Die Enyway-Gründer versprechen sich Zulauf, wenn bald die ersten Einspeisevergütungen auslaufen werden. Der Bundesverband Erneuerbare Energien schätzt, dass allein bis 2025 bis zu 18 GW Wind-, Solar- und Biogasanlagen keine feste Vergütung mehr bekommen. „Hunderttausende kleine Ökostromproduzenten müssen ihre Elektrizität dann anders verkaufen. Müller-Scheeßel ist einer davon“ (SPIEGEL).
[note Der Strom wird über das vorhandene Stromnetz geliefert. Der jeweilige Erzeuger speist seinen Strom ins Netz. Und die Verbraucher/Kunden entnehmen in dem Netz. Die Kunden bezahlen ihren kompletten Stromverbrauch bei ihrem Stromverkäufer. Enyway sorge dafür, dass das exakt zugeordnet werde und der Stromverkäufer seinen Strom nur einmal verkaufen könne. Herkömmliche Stromanbieter seien „damit komplett überflüssig“.]

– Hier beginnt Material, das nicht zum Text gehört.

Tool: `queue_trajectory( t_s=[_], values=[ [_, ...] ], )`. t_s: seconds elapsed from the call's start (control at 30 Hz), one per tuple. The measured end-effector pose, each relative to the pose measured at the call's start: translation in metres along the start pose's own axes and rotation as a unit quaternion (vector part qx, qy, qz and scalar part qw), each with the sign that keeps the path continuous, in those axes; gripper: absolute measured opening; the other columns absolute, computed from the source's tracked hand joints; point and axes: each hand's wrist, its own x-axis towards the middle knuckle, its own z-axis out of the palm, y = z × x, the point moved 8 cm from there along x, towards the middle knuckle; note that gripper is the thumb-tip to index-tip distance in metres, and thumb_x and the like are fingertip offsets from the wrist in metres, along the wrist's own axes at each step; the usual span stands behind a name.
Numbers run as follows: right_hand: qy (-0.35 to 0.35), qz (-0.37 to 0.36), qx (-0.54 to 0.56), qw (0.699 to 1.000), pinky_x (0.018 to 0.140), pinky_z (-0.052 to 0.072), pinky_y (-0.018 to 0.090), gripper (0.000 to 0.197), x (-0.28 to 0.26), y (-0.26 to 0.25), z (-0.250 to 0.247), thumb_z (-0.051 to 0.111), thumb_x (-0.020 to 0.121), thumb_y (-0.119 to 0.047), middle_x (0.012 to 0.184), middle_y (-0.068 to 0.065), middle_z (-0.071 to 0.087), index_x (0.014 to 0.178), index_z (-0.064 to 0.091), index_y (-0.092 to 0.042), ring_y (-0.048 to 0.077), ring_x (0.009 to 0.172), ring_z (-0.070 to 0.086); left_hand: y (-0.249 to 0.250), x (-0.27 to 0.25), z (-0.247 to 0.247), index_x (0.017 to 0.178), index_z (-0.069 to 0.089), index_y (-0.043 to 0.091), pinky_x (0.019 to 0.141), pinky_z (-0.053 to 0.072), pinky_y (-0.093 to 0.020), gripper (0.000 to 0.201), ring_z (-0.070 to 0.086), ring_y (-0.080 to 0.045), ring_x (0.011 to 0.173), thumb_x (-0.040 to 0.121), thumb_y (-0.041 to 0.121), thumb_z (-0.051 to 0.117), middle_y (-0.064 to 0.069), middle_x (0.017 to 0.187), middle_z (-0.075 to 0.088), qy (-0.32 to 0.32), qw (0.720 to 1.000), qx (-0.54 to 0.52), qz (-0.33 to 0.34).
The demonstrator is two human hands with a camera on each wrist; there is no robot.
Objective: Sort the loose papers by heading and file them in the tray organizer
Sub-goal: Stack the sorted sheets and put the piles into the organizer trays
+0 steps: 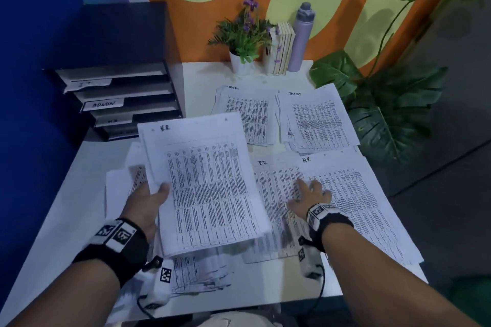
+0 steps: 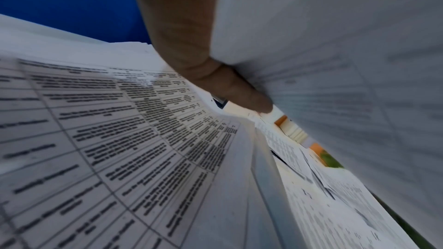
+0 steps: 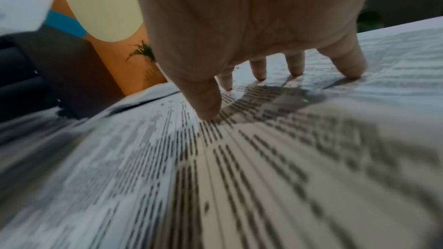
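My left hand (image 1: 148,200) grips a stack of printed sheets headed HR (image 1: 204,180) by its left edge and holds it above the table; the left wrist view shows the thumb (image 2: 235,90) pinching the stack of sheets (image 2: 335,63). My right hand (image 1: 309,194) rests with spread, straight fingertips (image 3: 208,113) on the IT sheet (image 1: 273,194), beside a pile headed HR (image 1: 372,207). An ADMIN pile (image 1: 249,111) and a fourth pile (image 1: 318,119) lie further back. The black tray organizer (image 1: 119,98), with tiers labelled IT, ADMIN and HR, stands at the left.
More loose sheets (image 1: 125,180) lie under my left hand. A potted plant (image 1: 244,40), several books (image 1: 283,48) and a lilac bottle (image 1: 301,37) stand at the table's back edge. A large leafy plant (image 1: 385,103) crowds the right side; a blue wall (image 1: 34,87) is left.
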Motion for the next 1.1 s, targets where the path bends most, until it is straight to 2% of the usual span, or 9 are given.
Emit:
queue_trajectory(
  t_s=[0.1, 0.2, 0.3, 0.47, 0.6, 0.8, 0.93, 1.03, 1.1],
  values=[
    [0.059, -0.06, 0.111, 0.99, 0.114, 0.02, 0.056, 0.066, -0.014, -0.027, -0.021, 0.044, 0.093, -0.053, 0.16, 0.001, 0.013, 0.151, 0.022, -0.031, 0.03, 0.146, 0.011, 0.006, -0.001, 0.007, 0.098, 0.062, 0.03, 0.09, 0.053, -0.054, 0.008, 0.068, -0.03, 0.097, 0.098, 0.022, 0.059, -0.004, 0.108, 0.07, 0.022, 0.997, 0.061, 0.037],
    [-0.006, -0.133, 0.345, 0.929, 0.11, 0.03, 0.034, 0.059, -0.038, -0.064, -0.028, 0.049, 0.098, -0.043, 0.149, 0.004, 0.038, 0.149, 0.033, -0.017, 0.024, 0.137, 0.038, 0.01, -0.002, 0.013, 0.102, 0.061, 0.029, 0.089, 0.054, -0.053, 0.012, 0.068, -0.03, 0.097, 0.092, 0.031, 0.066, -0.001, 0.105, 0.07, 0.051, 0.989, 0.125, 0.058],
    [-0.064, -0.099, 0.449, 0.886, 0.102, 0.045, 0.039, 0.05, -0.041, -0.072, -0.014, 0.061, 0.093, -0.033, 0.125, 0.006, 0.057, 0.137, 0.045, -0.016, 0.024, 0.112, 0.058, 0.01, -0.005, 0.026, 0.101, 0.062, 0.026, 0.089, 0.054, -0.051, 0.013, 0.067, -0.028, 0.094, 0.09, 0.028, 0.069, 0.0, 0.101, 0.071, 0.054, 0.989, 0.125, 0.059],
    [0.035, -0.064, 0.401, 0.913, 0.073, 0.054, 0.036, 0.013, -0.032, -0.05, -0.012, 0.057, 0.089, -0.014, 0.089, 0.018, 0.064, 0.092, 0.058, -0.001, 0.024, 0.073, 0.06, 0.008, -0.006, 0.036, 0.11, 0.062, 0.026, 0.098, 0.046, -0.04, 0.018, 0.06, -0.02, 0.105, 0.099, 0.037, 0.054, 0.006, 0.115, 0.065, 0.052, 0.992, 0.1, 0.06],
    [0.076, -0.029, 0.379, 0.922, 0.065, 0.052, 0.033, 0.011, -0.025, -0.021, -0.023, 0.055, 0.092, -0.01, 0.082, 0.017, 0.064, 0.086, 0.058, -0.002, 0.022, 0.067, 0.059, 0.005, -0.001, 0.032, 0.129, 0.058, 0.017, 0.098, 0.038, -0.038, 0.035, 0.051, -0.016, 0.109, 0.101, 0.035, 0.05, 0.008, 0.118, 0.058, 0.055, 0.993, 0.084, 0.055],
    [0.063, -0.041, 0.388, 0.919, 0.066, 0.05, 0.031, 0.012, -0.028, -0.028, -0.022, 0.056, 0.092, -0.012, 0.085, 0.012, 0.064, 0.096, 0.057, -0.001, 0.02, 0.071, 0.059, 0.004, -0.011, 0.053, 0.115, 0.061, 0.031, 0.097, 0.044, -0.037, 0.02, 0.06, -0.016, 0.105, 0.096, 0.033, 0.06, 0.014, 0.105, 0.065, -0.028, 0.99, 0.119, 0.069],
    [0.002, -0.089, 0.454, 0.887, 0.087, 0.05, 0.028, 0.049, -0.038, -0.056, -0.017, 0.059, 0.09, -0.003, 0.116, 0.001, 0.061, 0.127, 0.04, -0.028, 0.017, 0.101, 0.062, -0.005, -0.019, 0.082, 0.113, 0.061, 0.034, 0.099, 0.048, -0.045, 0.024, 0.064, -0.018, 0.109, 0.096, 0.018, 0.061, 0.006, 0.116, 0.069, -0.094, 0.989, 0.104, 0.058],
    [0.065, -0.065, 0.434, 0.896, 0.075, 0.054, 0.026, 0.058, -0.033, -0.034, -0.043, 0.054, 0.088, 0.005, 0.118, 0.004, 0.061, 0.137, 0.039, -0.023, 0.023, 0.103, 0.061, -0.006, -0.022, 0.111, 0.112, 0.059, 0.03, 0.096, 0.049, -0.039, 0.023, 0.063, -0.017, 0.111, 0.098, 0.012, 0.057, 0.005, 0.118, 0.068, -0.132, 0.987, 0.076, 0.055],
    [0.129, -0.038, 0.367, 0.92, 0.072, 0.052, 0.031, 0.054, -0.03, -0.001, -0.07, 0.049, 0.091, 0.003, 0.104, 0.004, 0.061, 0.138, 0.04, -0.022, 0.026, 0.095, 0.061, -0.002, -0.026, 0.13, 0.116, 0.055, 0.03, 0.092, 0.051, -0.036, 0.026, 0.061, -0.012, 0.108, 0.097, 0.012, 0.058, 0.007, 0.123, 0.062, -0.154, 0.98, 0.101, 0.071]
  ],
)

Ummelden ist wie bisher schon ganz einfach: Enyway übernimmt den Wechselservice. Ist der Wunsch-Stromverkäufer gefunden, gibt man die erforderlichen Daten an – und fertig. Übrigens sei ein Stromanbieter-Wechsel gesetzlich geregelt und bedeute stets lückenlose Stromversorgung.
SPIEGEL-Online: „Als Müller-Scheeßel seinen Strom zum Fixpreis ins Stromnetz speiste, verdiente er im selben Zeitraum rund 7.600 Euro. Durch den Verkauf über Enyway erhofft er sich bis zu 2.000 Euro mehr. Das zusätzliche Geld will er in die Mühle stecken.“ Und dann kommt eine Vision: Wenn immer mehr Menschen so dächten, „gäbe es im Energiesektor bald wohl eine Revolution. Gewaltige Geldströme würden umgelenkt, weg von ein paar Großfirmen, hin zu Millionen von Menschen mit je ein paar Solarzellen auf dem Dach oder mit ein paar Windrädern auf dem Acker. Die Konzerne würden die Kontrolle verlieren, die Bürger die Macht übernehmen.“ Man kann gespannt sein, wie die so bedrohten EVU reagieren werden, wenn die Bedrohung bei ihnen ankommt.